==== Records for processing

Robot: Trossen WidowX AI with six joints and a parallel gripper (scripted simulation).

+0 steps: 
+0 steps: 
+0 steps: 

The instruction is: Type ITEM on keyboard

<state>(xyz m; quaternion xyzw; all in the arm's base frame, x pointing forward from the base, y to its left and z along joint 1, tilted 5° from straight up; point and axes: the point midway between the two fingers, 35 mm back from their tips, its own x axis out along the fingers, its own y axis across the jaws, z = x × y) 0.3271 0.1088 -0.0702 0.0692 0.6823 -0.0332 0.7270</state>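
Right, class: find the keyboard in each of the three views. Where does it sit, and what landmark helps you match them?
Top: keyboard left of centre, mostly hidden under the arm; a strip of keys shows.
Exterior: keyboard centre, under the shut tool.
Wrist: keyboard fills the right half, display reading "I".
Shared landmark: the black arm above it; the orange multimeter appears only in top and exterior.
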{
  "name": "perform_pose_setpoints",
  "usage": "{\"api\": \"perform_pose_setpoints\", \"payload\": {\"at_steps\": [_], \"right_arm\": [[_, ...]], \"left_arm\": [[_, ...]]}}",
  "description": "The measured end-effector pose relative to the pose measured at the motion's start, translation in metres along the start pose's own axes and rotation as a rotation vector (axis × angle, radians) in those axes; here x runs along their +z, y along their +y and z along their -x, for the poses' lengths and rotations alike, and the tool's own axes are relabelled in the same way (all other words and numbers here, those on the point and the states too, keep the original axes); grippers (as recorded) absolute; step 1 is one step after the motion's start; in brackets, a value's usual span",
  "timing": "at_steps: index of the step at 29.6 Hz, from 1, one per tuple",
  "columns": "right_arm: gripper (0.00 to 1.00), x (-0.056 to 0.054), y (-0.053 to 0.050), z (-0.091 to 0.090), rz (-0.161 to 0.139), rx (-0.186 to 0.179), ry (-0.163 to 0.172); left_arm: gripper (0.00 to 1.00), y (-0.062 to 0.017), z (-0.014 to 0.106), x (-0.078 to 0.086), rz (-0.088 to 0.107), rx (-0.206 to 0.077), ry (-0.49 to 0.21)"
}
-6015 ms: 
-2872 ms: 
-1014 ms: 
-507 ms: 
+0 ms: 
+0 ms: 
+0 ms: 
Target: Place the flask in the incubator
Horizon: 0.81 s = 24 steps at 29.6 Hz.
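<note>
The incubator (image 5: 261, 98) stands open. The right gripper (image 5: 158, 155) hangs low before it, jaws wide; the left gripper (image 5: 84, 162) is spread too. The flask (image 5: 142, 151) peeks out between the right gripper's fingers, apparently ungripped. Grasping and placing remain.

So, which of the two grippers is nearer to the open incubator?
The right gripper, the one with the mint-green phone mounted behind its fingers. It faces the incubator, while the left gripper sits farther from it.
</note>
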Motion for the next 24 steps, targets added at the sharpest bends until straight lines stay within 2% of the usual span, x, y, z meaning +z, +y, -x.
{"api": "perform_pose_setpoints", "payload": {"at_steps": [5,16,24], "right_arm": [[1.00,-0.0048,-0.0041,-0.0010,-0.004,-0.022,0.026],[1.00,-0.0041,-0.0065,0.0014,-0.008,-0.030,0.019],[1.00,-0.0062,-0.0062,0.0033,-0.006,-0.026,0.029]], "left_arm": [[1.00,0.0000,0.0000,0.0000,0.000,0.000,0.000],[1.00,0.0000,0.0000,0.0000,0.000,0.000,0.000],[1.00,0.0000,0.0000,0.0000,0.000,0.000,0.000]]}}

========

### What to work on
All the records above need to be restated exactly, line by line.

### Output
Robot: Trossen WidowX AI with six joints and a parallel gripper (scripted simulation).

+0 steps: 
+0 steps: 
+0 steps: 

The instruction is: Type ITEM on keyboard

<state>(xyz m; quaternion xyzw; all in the arm's base frame, x pointing forward from the base, y to its left and z along joint 1, tilted 5° from straight up; point and axes: the point midway between the two fingers, 35 mm back from their tips, its own x axis out along the fingers, its own y axis across the jaws, z = x × y) 0.3271 0.1088 -0.0702 0.0692 0.6823 -0.0332 0.7270</state>
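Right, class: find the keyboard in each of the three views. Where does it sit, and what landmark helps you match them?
Top: keyboard left of centre, mostly hidden under the arm; a strip of keys shows.
Exterior: keyboard centre, under the shut tool.
Wrist: keyboard fills the right half, display reading "I".
Shared landmark: the black arm above it; the orange multimeter appears only in top and exterior.
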{
  "name": "perform_pose_setpoints",
  "usage": "{\"api\": \"perform_pose_setpoints\", \"payload\": {\"at_steps\": [_], \"right_arm\": [[_, ...]], \"left_arm\": [[_, ...]]}}",
  "description": "The measured end-effector pose relative to the pose measured at the motion's start, translation in metres along the start pose's own axes and rotation as a rotation vector (axis × angle, radians) in those axes; here x runs along their +z, y along their +y and z along their -x, for the poses' lengths and rotations alike, and the tool's own axes are relabelled in the same way (all other words and numbers here, those on the point and the states too, keep the original axes); grippers (as recorded) absolute; step 1 is one step after the motion's start; in brackets, a value's usual span",
  "timing": "at_steps: index of the step at 29.6 Hz, from 1, one per tuple",
  "columns": "right_arm: gripper (0.00 to 1.00), x (-0.056 to 0.054), y (-0.053 to 0.050), z (-0.091 to 0.090), rz (-0.161 to 0.139), rx (-0.186 to 0.179), ry (-0.163 to 0.172); left_arm: gripper (0.00 to 1.00), y (-0.062 to 0.017), z (-0.014 to 0.106), x (-0.078 to 0.086), rz (-0.088 to 0.107), rx (-0.206 to 0.077), ry (-0.49 to 0.21)"
}
-6015 ms: 
-2872 ms: 
-1014 ms: 
-507 ms: 
+0 ms: 
+0 ms: 
+0 ms: 
Target: Place the flask in the incubator
Horizon: 0.81 s = 24 steps at 29.6 Hz.
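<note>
The incubator (image 5: 261, 98) stands open. The right gripper (image 5: 158, 155) hangs low before it, jaws wide; the left gripper (image 5: 84, 162) is spread too. The flask (image 5: 142, 151) peeks out between the right gripper's fingers, apparently ungripped. Grasping and placing remain.

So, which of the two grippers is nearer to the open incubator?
The right gripper, the one with the mint-green phone mounted behind its fingers. It faces the incubator, while the left gripper sits farther from it.
</note>
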Motion for the next 24 steps, targets added at the sharpest bends until straight lines stay within 2% of the usual span, x, y, z meaning +z, +y, -x.
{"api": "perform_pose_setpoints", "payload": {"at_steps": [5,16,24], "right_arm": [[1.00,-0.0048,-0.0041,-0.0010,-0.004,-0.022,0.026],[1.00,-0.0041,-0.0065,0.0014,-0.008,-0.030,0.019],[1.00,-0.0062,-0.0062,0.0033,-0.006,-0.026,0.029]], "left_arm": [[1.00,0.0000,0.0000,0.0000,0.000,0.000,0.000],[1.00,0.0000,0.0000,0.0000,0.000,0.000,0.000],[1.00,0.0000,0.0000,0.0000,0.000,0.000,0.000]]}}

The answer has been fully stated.